Bill to Protect TA Unionization Introduced in Congress

TA Rights Now!Yesterday, Sen. Ted Kennedy and Rep. George Miller introduced the "Teaching and Research Assistants Collective Bargaining Rights Act." This bill would amend the National Labor Relations Act to explicitly include Teaching and Research Assistants at private universities and colleges. From the press release:

In fact, the classroom is a workplace for these scholars. It’s where they earn the money they need to pay to put food on their tables and a roof over their heads. They deserve the right to stand together and make their voice heard in their workplace. Like other employees, they should have the right to join a union and improve their working conditions. Obviously, better wages and working conditions for them also means better education for their students.

An NLRB That Needs Fixin'

The National Labor Relations Board was set up in 1935 to handle disputes between employees, unions, and management. After the 1947 passage of the Taft-Hartley Act (one of the most odious pieces of anti-labor legislation in this country's history) the NLRB has trended consistently more pro-management (to greater or lesser degrees) ever since.

 

That isn't to say that the rank-and-file NLRB employees aren't committed to the right to organize. I spent a summer interning at a Regional Office -- though by the time I was done I was effectively another Field Agent -- and the career employees were fantastic people, who really stood up as best they could for workers. However, as I saw first hand, it was like fighting with both hands behind your back, thanks to the restrictive decisions handed down by the actual Board itself: a five-member quasi-judicial body appointed by the President that hands down binding decisions regarding labor law. (There are actually three vacancies on the Board, which is a testament to the Bush Administration's penchant for letting regulatory agencies rot.)

Unionizing NYU

In 2000, the Board declared that NYU grad students should be protected under the NLRB:

Consistent with Supreme Court and Board precedent, we find that the graduate assistants are employees within the meaning of Section 2(3). We reject the contention of the Employer and several of the amici that, because the graduate assistants may be “predominately students,” they cannot be statutory employees. Like the Regional Director, we find there is no basis to deny collective-bargaining rights to statutory employees merely because they are employed by an educational institution in which they are enrolled as students. [Full text here]

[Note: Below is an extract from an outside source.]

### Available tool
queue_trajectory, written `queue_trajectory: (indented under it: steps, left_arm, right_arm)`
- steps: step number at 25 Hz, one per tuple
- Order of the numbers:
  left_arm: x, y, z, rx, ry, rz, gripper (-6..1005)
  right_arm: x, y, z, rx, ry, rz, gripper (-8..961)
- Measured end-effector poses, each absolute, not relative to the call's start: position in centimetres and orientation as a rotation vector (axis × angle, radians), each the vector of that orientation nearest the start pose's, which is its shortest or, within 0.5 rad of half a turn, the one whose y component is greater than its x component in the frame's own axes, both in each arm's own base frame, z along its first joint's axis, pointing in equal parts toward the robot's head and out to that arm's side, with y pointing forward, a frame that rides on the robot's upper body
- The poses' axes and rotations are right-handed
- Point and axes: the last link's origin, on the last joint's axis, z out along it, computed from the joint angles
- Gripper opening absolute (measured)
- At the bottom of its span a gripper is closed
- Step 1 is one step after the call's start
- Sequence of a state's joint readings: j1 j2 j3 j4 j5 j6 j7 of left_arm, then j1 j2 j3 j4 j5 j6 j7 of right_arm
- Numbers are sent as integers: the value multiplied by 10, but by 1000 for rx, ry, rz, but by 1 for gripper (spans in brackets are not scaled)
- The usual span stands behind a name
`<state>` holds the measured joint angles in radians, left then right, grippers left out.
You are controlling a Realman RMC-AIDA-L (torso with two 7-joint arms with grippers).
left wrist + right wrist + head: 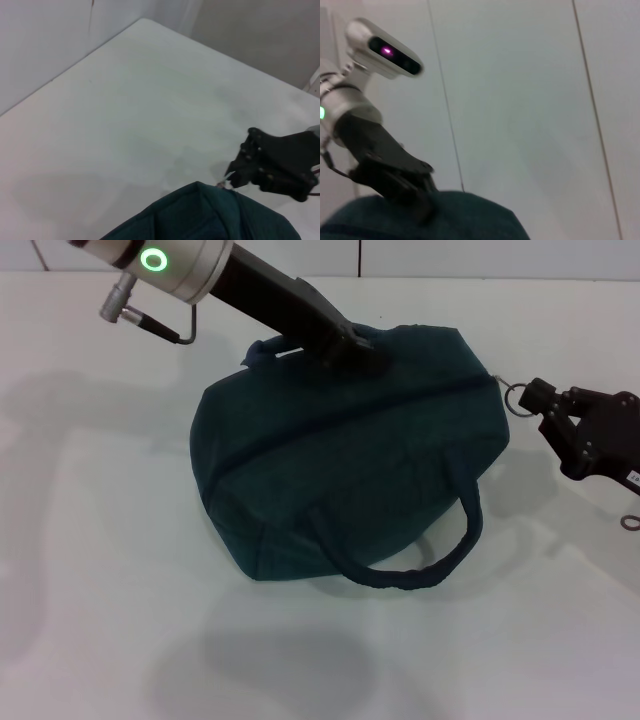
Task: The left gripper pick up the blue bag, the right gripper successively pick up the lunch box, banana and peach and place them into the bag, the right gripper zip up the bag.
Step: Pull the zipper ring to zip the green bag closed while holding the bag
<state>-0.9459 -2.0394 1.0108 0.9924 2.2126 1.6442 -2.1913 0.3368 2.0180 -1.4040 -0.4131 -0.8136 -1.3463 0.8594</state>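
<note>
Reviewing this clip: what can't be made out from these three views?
- Bag contents: cloth hides them in every view.
- Left gripper fingers: head view, buried in the bag top.
- Right gripper: its hold on the zipper ring is too small to tell; arm cut by the edge.
- Zipper state: unclear.

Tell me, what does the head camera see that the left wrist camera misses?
Head view only: the whole bag lying zipped on the table, its front handle, and the left pincer at the bag's top. Left wrist view only: the table's far edge meeting the wall. Both show the right pincer at the ring pull at the bag's end.
</note>
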Motion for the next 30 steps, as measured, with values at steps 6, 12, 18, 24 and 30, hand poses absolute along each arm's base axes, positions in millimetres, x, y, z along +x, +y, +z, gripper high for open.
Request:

As a result, NYU entered into a collective bargaining agreement with their graduate students' union. However in 2004, a Bush appointee-dominated Board reversed the decision, and in 2006 NYU refused to enter negotiations for a new contract. NYU students valiantly went on strike to force the University's hand, but in the end NYU won.

The Road Ahead

TA unionization is an important step on the road to student syndicalism -- student power can be felt acutely through the potential to halt the University's teaching capacity. A good law does not a labor movement make, as the labor movement has shown. For the working class, the legal right to unionize came only after they endured countless violent suppressions, murders, kidnappings, and assassinations. The brief history of TA labor is certainly less dramatic, but the basic formula is the same: if Kennedy's bill passes, it will be because of all the combined years of organizing, striking, and excellent students being suspended or expelled for standing up for their rights. Those who prefer to wait for the blessing of legality would have us all sit on our hands for eternity.

If the bill fails to pass, we will be where we are now: organizing to force universities to recognize TA and student unions. It's an important battle to wage: one that bears on the future of our movement, and the future of society itself.